Plutôt que de rentrer en France et d’en repartir pour assister au deuxième transit de la paire, prévu en 1769, Le Gentil se rendit à Manille, dans les Philippines, le meilleur endroit pour observer le phénomène, selon ses calculs. Il parvint à destination de peine et de misère et signala ses intentions à l’Académie. On lui répondit avec aigreur qu’il devait retourner sur-le-champ à Pondichéry. Le Gentil obéit à contrecœur, car c’était l’Académie qui payait.

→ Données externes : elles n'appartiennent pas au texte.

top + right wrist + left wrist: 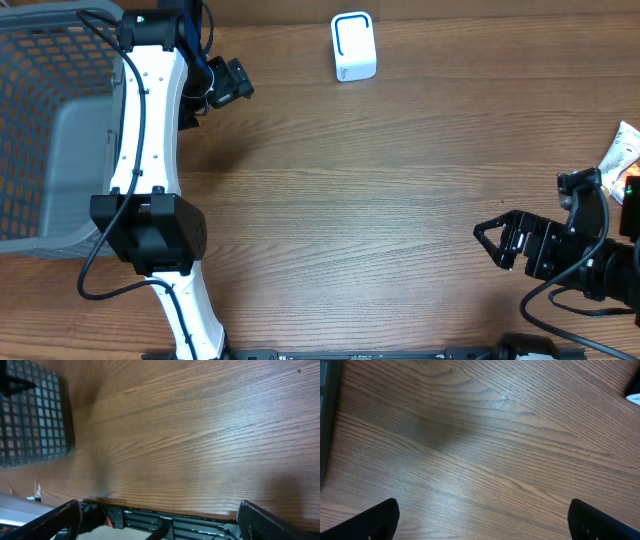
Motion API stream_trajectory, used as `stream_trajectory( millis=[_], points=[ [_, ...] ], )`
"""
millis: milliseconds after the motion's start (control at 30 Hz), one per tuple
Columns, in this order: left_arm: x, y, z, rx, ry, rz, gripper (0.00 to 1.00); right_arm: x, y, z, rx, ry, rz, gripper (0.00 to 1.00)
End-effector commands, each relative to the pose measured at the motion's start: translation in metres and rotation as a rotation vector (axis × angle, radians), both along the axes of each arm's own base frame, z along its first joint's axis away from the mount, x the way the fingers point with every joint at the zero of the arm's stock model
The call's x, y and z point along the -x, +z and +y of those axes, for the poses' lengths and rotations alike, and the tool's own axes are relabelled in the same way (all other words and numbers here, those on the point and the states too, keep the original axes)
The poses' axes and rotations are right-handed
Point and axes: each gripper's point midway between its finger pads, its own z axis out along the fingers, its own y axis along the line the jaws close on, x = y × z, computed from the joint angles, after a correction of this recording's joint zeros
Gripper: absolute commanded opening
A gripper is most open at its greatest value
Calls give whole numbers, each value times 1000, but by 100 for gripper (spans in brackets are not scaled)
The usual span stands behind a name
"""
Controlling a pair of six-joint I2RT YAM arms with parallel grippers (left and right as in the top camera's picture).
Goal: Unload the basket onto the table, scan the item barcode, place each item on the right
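Hovering empty, fingers spread: left gripper [230, 82] upper left, right gripper [492, 243] lower right; packet [622, 150] untouched at right edge, well apart from scanner [353, 47] at top centre; grasping and scanning apparently not yet begun.

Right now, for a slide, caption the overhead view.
Both open: left gripper, right gripper above wooden table; white device at rear, mesh basket left.
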Motion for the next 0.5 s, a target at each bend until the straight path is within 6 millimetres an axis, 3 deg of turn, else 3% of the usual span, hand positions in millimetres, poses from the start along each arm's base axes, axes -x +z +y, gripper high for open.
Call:
stream_trajectory(
  millis=[0,233,467],
  points=[
    [-1,5,2,-5,17,-16,100,5,-10,3,12,56,-23,100],
    [-1,5,2,-5,17,-16,100,-21,-34,18,-38,135,-160,100],
    [-1,5,2,-5,17,-16,100,-38,-51,44,44,343,-592,100]
  ],
)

Le jour du deuxième transit, un violent orage survint, agrémenté de grands vents, de nuages et de pluie. Le Gentil ne vit rien du transit. Pour couronner le tout, l’aventurier apprit subséquemment que les conditions d’observation s’étaient avérées idéales à Manille.

Bravant ouragans et tempêtes, Le Gentil revint finalement en France en 1771, uniquement pour apprendre qu’on le croyait mort et que les membres de sa famille ainsi que ses prétendus créanciers s’étaient partagé ses biens. Un long et coûteux procès s’ensuivit afin d’en récupérer une partie. L’Académie le remercia en lui accordant un poste spécial et il vécut les 20 dernières années de sa vie dans une relative tranquillité. Le Gentil mourut en 1792, échappant d’à peine quelques mois à la Révolution française et sans doute à la guillotine. Les astronomes d’aujourd’hui ont assurément la vie plus facile.